Tuesday, March 23, 2021

4 Advisories and 2 Updates Published – 3-23-21

Today the CISA NCCIC-ICS published four control system security advisories for products from Ovarro, GE Grid Solutions (2), and Weintek. They also published two updates for products from Rockwell Automation.

Ovarro Advisory

This advisory describes five vulnerabilities in the Ovarro TBox remote terminal units. The vulnerabilities were reported by Uri Katz of Claroty. Ovarro has new versions that mitigate the vulenrabilities. There is no indication that Katz has been provided an opportunity to verify the efficacy of the fix.

The five reported vulnerabilities are:

• Code injection - CVE-2021-22646,

• Incorrect permission assignment for critical resource - CVE-2021-22648,

• Uncontrolled resource consumption - CVE-2021-22642,

• Insufficiently protected credentials - CVE-2021-22640, and

• Use of hard-coded cryptographic key - CVE-2021-22644

NCCIC-ICS reports that a relatively low-skilled attacker could remotely exploit the vulnerability to result in remote code execution, which may cause a denial-of-service condition.

NOTE: This advisory was originally published on February 23rd, 2021 on the restricted HSIN ICS library. This limited disclosure allows critical infrastructure additional time to implement mitigation measures before the vulnerability becomes public. NCCIC-ICS does not use this limited distribution very often, the last time was on July 21st, 2020 and the time before that was on November 6th, 2018.

Reason DR60 Advisory

This advisory describes three vulnerabilities in the GE Reason DR60 digital fault recorder products. The vulnerabilities were reported by Thales OT Security Team. GE has a firmware update that mitigates the vulnerabilities. There is no indication that the researchers have been provided an opportunity to verify the efficacy of the fix.

The three reported vulnerabilities are:

• Use of hard-coded password - CVE-2021-27440,

• Code injection - CVE-2021-27438, and

• Execution with unnecessary privileges - CVE-2021-27454

NCCIC-ICS reports that a relatively low-skilled attacker could remotely exploit the vulnerabilities to  allow an attacker to take full control of the digital fault recorder (DFR), remotely execute code, or escalate privileges.

MU320E Advisory

This advisory describes three vulnerabilities in the GE MU320E product. The vulnerabilities were reported by Tom Westenberg of Thales UK. GE has a new firmware version that mitigates the vulnerabilities. There is no indication that Westenberg has been provided an opportunity to verify the efficacy of the fix.

The three reported vulnerabilities are:

• Use of hard-coded password - CVE-2021-27452,

• Execution with unnecessary privileges - CVE-2021-27448, and

• Inadequate encryption strength - CVE-2021-27450

NCCIC-ICS reports that a relatively low-skilled attacker could remotely exploit the vulnerabilities to allow an attacker to escalate unnecessary privileges and use hard-coded credentials to take control of the device.
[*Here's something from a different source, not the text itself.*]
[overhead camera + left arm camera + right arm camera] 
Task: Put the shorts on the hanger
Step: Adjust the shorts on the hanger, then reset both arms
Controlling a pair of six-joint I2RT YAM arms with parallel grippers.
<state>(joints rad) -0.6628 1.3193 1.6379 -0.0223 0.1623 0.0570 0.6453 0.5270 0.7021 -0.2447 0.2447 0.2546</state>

NOTE: Neither of these advisories appear to address any of the 17 advisories published by GE on March 17th, 2021 that I briefly mentioned Saturday.

Weintek Advisory

This advisory describes three vulnerabilities in the Weintek cMT product. The vulnerabilities were reported by Marcin Dudek from CERT.PL. Weintek has upgrades that mitigate the vulnerabilities. There is no indication that the researchers have been provided an opportunity to verify the efficacy of the fix.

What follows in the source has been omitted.